I have short wide feet - no shoe fits well out of the box, which is why I wanted to try these, but they are surprising tight.

And you're right, you can't send them back after moulding.


----------



## S-Express (19 Mar 2017)

Tin Pot said:


> And you're right, you can't send them back after moulding.



The shoe looks outwardly identical after the moulding process. Shouldn't be an issue.


----------



## zizou (19 Mar 2017)

Did you follow bonts instructions for measuring your foot? Tracing around then measuring length and width was pretty accurate for me (although i dont think they do a wide fit version of the riots)


----------



## reacher (20 Mar 2017)

Not in my experience I tried heating them several times and to be honest they pretty much went back to where they were before I heated them up almost like when hot they relax a bit then cool back to the same as before, personally I think it's marketing hype, it definately feels like they are changing shape when hot but for me they just cooled to exactly where they were before , plus I rode in them and I thought it was like having my feet encased in solid steel shoes most uncomfortable shoe I'v ever tried. Same, you can't tell if they have been heated or not although the people who sell them may be able to, possible they may have built in something to show if they have been heated I do know if you have a problem heating them it's a zero return policy


----------



## S-Express (20 Mar 2017)

reacher said:


> Not in my experience I tried heating them several times and to be honest they pretty much went back to where they were before I heated them up almost like when hot they relax a bit then cool back to the same as before,



Did you follow the instructions? Moulded mine twice and the fit is perfect. The target temperature is critical, as is wearing them while they cool. They will not revert back to their original form once moulded as there is no 'memory' in the carbon.


reacher said:


> plus I rode in them and I thought it was like having my feet encased in solid steel shoes most uncomfortable shoe I'v ever tried.



Conversely, I've had mine for four years now and they remain the most comfortable cycling shoes I've ever worn.


----------



## Adam4868 (20 Mar 2017)

Likewise,as I said before maybe I'm lucky as fit as they come.Actually comfy aswell ! But as for heat moulding didn't change the shoe at all


----------



## S-Express (20 Mar 2017)

Adam4868 said:


> Likewise,as I said before maybe I'm lucky as fit as they come.Actually comfy aswell ! But as for heat moulding didn't change the shoe at all



Well, if the shoes were already comfortable out of the box (ie the right size and right shape), then the moulding process is unlikely to change anything.

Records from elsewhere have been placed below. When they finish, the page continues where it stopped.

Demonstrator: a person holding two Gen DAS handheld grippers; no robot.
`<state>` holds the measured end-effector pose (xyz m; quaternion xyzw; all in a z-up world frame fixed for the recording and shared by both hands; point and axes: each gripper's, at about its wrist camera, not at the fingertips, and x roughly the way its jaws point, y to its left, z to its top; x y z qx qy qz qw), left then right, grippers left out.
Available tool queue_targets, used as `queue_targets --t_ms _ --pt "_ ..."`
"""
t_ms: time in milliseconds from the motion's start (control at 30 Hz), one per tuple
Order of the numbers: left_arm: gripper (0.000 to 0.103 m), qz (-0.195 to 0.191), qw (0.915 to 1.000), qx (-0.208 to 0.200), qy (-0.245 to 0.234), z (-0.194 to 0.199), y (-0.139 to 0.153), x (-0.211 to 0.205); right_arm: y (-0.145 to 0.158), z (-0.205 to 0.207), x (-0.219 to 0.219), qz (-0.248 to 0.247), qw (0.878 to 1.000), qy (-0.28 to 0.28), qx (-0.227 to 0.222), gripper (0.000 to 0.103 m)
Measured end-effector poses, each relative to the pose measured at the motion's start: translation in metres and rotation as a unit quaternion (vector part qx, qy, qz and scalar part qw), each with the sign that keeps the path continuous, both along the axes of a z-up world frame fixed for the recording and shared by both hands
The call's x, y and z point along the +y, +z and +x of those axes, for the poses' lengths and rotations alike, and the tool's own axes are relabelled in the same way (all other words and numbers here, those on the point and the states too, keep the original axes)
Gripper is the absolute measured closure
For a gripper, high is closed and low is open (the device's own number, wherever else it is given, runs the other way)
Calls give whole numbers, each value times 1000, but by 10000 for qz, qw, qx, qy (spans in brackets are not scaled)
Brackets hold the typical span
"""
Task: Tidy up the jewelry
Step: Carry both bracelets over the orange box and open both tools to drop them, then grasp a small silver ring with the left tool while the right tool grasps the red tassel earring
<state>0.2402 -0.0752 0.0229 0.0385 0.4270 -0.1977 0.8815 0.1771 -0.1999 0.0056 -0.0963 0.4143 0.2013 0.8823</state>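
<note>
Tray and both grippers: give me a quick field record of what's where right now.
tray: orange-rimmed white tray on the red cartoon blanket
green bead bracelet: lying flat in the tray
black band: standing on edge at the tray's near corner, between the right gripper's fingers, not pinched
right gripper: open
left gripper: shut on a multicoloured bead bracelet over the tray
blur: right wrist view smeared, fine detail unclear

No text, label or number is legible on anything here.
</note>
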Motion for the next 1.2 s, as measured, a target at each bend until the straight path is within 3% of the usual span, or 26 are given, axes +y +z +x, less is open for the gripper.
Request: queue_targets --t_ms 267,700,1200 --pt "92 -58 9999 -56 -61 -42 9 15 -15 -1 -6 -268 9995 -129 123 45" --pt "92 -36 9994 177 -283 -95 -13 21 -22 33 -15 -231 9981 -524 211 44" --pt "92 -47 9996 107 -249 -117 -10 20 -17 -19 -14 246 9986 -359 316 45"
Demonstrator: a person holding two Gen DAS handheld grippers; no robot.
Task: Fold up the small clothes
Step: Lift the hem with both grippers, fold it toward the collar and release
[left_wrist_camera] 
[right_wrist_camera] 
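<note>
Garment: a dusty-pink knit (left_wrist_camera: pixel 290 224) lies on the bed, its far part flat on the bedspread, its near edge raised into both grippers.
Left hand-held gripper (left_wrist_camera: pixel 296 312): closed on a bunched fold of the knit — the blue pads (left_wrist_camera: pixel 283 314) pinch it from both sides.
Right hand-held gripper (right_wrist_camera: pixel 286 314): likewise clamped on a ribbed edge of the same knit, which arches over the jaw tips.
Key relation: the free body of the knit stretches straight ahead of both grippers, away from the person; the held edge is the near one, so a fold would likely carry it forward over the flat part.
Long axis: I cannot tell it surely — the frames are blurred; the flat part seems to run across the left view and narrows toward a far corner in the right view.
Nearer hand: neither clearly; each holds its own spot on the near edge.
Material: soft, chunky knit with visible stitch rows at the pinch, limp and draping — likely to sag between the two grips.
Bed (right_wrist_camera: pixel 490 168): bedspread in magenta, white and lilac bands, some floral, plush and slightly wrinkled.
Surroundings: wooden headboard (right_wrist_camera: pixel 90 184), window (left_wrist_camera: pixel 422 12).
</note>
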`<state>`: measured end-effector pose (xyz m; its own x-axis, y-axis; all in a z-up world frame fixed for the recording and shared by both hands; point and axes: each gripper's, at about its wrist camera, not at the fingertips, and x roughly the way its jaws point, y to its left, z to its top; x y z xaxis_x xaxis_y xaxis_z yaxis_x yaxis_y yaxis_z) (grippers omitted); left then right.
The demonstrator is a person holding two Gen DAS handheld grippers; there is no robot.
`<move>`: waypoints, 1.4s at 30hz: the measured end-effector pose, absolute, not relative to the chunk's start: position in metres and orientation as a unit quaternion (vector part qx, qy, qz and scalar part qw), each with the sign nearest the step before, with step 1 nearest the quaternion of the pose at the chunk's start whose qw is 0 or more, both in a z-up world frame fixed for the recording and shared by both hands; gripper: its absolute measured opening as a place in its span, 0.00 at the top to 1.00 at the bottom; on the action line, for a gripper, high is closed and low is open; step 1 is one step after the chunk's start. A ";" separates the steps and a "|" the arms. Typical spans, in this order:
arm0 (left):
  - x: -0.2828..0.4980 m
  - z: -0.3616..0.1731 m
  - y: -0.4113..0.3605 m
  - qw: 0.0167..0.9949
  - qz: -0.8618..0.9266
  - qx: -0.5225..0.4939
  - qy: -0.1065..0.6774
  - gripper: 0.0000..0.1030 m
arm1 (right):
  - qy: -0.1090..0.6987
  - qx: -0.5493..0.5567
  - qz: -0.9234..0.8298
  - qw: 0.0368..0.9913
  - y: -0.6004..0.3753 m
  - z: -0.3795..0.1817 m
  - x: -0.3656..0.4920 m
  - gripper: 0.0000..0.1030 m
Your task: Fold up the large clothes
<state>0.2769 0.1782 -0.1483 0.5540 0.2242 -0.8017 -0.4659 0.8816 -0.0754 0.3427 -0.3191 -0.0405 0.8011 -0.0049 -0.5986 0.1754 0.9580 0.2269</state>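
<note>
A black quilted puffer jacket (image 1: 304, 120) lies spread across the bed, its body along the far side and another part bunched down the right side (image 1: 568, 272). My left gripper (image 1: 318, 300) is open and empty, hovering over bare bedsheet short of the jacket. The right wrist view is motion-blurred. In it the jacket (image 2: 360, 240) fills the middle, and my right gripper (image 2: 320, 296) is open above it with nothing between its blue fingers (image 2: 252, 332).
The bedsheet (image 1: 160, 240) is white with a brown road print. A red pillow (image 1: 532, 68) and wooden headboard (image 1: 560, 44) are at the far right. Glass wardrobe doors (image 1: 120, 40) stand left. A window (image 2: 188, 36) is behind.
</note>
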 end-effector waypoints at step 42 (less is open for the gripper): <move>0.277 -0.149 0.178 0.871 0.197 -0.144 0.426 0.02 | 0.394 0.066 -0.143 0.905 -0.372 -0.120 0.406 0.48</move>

Mine were the right size, but felt like planks of wood until I moulded them.


----------



## Tin Pot (20 Mar 2017)

Milkfloat said:


> Send them back - I had to go up 2 sizes with my bont's. If you heat mould them then you probably could not send them back.





zizou said:


> Did you follow bonts instructions for measuring your foot? Tracing around then measuring length and width was pretty accurate for me (although i dont think they do a wide fit version of the riots)



How bizarre - Bont do not use standard sizing.

I've checked their tool against standard measurements, and it recommends sizes 1.5 larger than standard sizing for the same measurements.

EDIT

I ran the same numbers again and it recommended half a size smaller than the ones that don't fit.

Hmm.

Time to send them back and get cheap DHB. They don't fit well, but they do fit.


----------



## reacher (20 Mar 2017)

Yep followed instructions, several times i heated them tried a number of ways to get them to fit better, many people are happy with them I can only give my experiance of them and I thought they were all hype, others may well be very pleased with them. My problem with them is they market them as being heat mouldable to fit any foot, even though they won't fit when you buy them, well try sending them back after you have realised you can't get them to mould to your foot, like I said zero returns policy and after sales service is also a point blank no refunds or returns from them once you have heated them up.


----------



## S-Express (20 Mar 2017)

My Bont A2s are the same size as all my previous cycling shoes. So to me, the sizing is pretty standard.


----------



## Adam4868 (20 Mar 2017)

Yes but the whole point of being heat mouldable is for a custom fit.As I said I can wear them as they are,bought a cheap second hand pair I wear in winter so thought I'd give the moulding a go.No different to me though,they hardly changed at all


----------



## S-Express (20 Mar 2017)

Adam4868 said:


> Yes but the whole point of being heat mouldable is for a custom fit.



Absolutely. But I'm just saying that if yours were a perfect fit out of the box, then you would be unlikely to notice the difference that any heat mouding would have made.


----------



## Adam4868 (20 Mar 2017)

S-Express said:


> Absolutely. But I'm just saying that if yours were a perfect fit out of the box, then you would be unlikely to notice the difference that any heat mouding would have made.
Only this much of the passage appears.